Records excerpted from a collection
|---|
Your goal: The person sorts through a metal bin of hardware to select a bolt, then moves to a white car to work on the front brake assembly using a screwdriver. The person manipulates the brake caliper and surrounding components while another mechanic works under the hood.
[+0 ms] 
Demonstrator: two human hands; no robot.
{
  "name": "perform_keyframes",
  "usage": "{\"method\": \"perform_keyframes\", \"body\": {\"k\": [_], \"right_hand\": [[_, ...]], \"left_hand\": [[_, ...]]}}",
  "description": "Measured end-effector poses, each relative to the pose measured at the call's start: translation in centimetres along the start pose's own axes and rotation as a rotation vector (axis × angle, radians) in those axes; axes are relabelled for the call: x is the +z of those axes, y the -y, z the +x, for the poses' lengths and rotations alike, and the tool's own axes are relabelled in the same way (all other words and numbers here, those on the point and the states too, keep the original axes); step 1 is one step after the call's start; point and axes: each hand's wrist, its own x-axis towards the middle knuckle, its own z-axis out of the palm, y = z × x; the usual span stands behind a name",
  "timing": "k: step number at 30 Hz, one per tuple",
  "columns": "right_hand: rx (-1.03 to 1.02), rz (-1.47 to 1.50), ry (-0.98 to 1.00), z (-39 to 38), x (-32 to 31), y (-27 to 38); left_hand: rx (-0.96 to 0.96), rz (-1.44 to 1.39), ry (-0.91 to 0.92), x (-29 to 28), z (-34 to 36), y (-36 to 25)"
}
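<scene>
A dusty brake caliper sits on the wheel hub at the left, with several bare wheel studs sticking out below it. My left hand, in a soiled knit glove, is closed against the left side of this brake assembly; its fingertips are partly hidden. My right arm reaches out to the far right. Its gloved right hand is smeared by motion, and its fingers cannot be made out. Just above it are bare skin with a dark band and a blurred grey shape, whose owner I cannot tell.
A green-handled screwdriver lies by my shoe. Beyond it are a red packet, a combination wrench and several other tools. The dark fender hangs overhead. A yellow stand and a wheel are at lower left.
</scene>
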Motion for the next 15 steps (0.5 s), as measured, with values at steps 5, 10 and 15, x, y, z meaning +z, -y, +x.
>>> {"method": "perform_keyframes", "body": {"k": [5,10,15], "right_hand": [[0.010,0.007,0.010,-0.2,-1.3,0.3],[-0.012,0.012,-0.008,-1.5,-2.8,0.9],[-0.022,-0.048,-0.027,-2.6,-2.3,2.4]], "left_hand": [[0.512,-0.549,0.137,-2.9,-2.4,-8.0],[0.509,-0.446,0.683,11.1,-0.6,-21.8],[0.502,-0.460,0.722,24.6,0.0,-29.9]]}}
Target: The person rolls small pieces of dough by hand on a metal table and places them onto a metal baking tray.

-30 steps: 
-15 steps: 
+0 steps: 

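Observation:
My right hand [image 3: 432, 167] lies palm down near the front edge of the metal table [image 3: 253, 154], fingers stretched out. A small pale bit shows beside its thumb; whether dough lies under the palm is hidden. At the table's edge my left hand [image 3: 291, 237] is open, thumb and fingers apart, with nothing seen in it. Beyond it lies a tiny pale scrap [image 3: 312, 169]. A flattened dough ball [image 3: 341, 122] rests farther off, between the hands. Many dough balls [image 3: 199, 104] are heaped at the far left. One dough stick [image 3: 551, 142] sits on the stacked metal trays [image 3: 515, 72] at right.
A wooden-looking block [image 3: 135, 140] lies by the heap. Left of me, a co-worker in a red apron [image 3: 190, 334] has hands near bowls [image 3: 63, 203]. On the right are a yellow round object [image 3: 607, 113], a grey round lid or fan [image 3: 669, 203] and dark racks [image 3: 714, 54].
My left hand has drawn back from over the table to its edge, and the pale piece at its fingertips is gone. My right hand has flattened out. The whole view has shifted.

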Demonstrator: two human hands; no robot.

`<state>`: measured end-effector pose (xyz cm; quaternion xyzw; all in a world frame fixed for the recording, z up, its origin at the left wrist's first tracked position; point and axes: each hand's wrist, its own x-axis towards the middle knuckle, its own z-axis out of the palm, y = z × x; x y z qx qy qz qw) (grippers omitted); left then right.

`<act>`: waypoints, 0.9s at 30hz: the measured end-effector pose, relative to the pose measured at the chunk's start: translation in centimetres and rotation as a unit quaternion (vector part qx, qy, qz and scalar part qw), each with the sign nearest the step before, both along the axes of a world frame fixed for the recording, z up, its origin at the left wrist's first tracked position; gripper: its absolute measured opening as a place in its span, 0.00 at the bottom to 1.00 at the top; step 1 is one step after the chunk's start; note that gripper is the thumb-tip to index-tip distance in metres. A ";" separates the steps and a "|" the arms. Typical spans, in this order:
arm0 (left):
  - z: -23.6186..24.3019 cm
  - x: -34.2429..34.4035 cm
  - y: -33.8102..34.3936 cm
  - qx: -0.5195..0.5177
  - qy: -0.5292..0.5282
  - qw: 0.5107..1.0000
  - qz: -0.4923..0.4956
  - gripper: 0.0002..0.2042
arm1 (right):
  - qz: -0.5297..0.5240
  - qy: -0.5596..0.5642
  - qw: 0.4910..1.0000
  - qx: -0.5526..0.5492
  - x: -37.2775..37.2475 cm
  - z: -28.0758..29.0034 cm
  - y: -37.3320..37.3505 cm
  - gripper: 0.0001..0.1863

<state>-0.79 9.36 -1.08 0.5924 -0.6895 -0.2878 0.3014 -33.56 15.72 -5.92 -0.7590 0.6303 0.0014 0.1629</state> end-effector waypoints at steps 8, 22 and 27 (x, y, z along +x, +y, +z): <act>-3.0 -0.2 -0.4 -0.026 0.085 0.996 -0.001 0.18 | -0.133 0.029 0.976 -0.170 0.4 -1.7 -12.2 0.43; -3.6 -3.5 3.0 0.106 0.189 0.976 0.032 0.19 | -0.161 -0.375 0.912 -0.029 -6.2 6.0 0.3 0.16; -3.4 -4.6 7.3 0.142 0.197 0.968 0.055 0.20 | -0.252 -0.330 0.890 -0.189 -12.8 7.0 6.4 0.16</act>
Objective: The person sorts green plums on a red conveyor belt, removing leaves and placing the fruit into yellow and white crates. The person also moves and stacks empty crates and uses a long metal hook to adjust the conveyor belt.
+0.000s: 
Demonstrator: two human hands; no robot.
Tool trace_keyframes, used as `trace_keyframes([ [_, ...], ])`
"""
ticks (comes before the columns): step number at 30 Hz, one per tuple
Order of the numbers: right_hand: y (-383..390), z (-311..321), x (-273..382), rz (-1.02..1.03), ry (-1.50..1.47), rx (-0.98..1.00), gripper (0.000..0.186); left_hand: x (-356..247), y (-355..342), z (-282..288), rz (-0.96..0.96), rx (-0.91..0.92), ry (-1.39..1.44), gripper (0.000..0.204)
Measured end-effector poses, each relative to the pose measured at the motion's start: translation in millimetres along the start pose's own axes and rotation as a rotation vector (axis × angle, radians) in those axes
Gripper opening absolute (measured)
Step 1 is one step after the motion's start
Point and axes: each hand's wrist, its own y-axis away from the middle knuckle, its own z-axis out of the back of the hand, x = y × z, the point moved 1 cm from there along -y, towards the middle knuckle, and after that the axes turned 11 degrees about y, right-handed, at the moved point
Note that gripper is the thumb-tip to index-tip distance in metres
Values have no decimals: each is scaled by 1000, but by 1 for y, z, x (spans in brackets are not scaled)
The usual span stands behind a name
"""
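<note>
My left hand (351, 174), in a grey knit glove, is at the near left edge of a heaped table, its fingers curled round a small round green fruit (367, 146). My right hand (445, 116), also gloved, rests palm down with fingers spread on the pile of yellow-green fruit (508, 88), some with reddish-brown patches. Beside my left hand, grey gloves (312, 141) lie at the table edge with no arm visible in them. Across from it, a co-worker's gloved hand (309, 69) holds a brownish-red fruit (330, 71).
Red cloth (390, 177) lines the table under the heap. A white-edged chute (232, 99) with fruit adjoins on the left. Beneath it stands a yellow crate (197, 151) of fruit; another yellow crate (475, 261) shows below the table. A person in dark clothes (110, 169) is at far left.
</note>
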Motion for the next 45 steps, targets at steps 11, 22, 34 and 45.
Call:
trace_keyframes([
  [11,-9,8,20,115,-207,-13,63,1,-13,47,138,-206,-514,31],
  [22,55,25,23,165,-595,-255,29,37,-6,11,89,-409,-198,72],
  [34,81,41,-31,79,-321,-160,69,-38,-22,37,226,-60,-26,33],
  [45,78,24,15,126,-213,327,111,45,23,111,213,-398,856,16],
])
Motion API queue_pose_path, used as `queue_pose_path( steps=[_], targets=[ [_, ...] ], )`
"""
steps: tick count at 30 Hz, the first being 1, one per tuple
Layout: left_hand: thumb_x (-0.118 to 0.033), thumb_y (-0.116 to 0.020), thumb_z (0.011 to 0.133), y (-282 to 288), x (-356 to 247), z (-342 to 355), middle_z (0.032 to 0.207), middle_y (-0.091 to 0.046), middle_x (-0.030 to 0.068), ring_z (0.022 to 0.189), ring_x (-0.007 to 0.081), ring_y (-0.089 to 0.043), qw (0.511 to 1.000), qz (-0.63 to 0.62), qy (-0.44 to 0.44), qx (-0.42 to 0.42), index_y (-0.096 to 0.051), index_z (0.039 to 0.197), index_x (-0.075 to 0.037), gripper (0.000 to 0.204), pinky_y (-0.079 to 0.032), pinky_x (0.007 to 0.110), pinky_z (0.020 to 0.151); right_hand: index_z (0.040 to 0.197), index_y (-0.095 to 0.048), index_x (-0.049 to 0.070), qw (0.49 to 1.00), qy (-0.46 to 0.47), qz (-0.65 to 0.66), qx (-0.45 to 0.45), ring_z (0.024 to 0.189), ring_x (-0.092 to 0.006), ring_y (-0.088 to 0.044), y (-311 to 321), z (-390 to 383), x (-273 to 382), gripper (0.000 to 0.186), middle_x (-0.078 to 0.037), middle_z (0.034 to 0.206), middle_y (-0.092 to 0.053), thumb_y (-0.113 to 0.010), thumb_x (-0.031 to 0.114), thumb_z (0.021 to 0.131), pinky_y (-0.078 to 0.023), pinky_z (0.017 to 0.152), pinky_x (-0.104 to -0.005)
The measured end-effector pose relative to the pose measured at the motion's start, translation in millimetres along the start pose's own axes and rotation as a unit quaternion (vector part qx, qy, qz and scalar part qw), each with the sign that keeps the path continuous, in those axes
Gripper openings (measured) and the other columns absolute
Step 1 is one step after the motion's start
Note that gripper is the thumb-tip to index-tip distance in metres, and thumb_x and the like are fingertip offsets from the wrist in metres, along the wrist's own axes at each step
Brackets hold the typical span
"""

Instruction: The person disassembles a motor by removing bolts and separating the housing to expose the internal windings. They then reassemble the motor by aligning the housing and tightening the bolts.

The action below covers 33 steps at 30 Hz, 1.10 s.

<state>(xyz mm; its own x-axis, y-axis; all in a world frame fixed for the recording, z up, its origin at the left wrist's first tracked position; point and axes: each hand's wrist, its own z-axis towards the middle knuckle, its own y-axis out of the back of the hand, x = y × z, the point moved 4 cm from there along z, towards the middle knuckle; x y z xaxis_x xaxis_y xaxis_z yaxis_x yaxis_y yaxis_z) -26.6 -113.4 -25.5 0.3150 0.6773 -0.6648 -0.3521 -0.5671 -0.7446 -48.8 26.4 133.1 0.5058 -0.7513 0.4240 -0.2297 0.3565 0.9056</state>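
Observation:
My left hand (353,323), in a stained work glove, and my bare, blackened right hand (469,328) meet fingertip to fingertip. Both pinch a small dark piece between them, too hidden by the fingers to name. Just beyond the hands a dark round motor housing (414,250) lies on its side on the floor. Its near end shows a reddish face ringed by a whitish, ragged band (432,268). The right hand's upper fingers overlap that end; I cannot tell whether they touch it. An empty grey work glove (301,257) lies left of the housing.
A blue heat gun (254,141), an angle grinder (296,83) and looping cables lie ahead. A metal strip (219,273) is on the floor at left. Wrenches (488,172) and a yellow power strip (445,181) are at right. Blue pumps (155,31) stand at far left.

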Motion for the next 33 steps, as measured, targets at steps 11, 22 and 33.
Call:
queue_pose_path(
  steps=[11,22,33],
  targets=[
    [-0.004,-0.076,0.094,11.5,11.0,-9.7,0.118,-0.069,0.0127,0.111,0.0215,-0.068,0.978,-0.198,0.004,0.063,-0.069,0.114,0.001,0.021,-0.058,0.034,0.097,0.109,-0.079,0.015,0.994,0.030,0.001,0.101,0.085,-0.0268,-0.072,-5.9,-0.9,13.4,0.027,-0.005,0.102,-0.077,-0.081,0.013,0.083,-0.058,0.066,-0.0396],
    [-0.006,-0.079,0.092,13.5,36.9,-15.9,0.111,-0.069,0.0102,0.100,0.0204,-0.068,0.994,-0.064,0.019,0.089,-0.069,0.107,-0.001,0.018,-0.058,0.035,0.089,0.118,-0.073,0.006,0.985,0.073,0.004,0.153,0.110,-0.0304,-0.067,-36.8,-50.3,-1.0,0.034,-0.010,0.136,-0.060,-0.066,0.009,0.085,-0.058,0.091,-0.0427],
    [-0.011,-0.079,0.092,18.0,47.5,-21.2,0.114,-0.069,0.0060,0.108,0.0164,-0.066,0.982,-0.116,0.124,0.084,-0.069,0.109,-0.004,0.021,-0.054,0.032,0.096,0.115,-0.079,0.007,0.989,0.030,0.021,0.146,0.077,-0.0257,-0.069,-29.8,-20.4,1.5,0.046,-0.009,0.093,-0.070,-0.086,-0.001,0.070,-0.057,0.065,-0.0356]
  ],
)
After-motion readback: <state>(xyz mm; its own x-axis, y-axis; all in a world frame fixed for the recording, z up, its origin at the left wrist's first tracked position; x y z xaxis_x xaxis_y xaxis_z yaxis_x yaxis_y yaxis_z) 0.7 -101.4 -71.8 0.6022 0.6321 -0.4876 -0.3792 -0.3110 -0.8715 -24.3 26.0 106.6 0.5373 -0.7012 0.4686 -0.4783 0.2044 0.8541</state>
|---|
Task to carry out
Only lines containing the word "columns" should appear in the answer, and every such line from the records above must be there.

Answer section
  "columns": "right_hand: rx (-1.03 to 1.02), rz (-1.47 to 1.50), ry (-0.98 to 1.00), z (-39 to 38), x (-32 to 31), y (-27 to 38); left_hand: rx (-0.96 to 0.96), rz (-1.44 to 1.39), ry (-0.91 to 0.92), x (-29 to 28), z (-34 to 36), y (-36 to 25)"
ticks (comes before the columns): step number at 30 Hz, one per tuple
Gripper openings (measured) and the other columns absolute

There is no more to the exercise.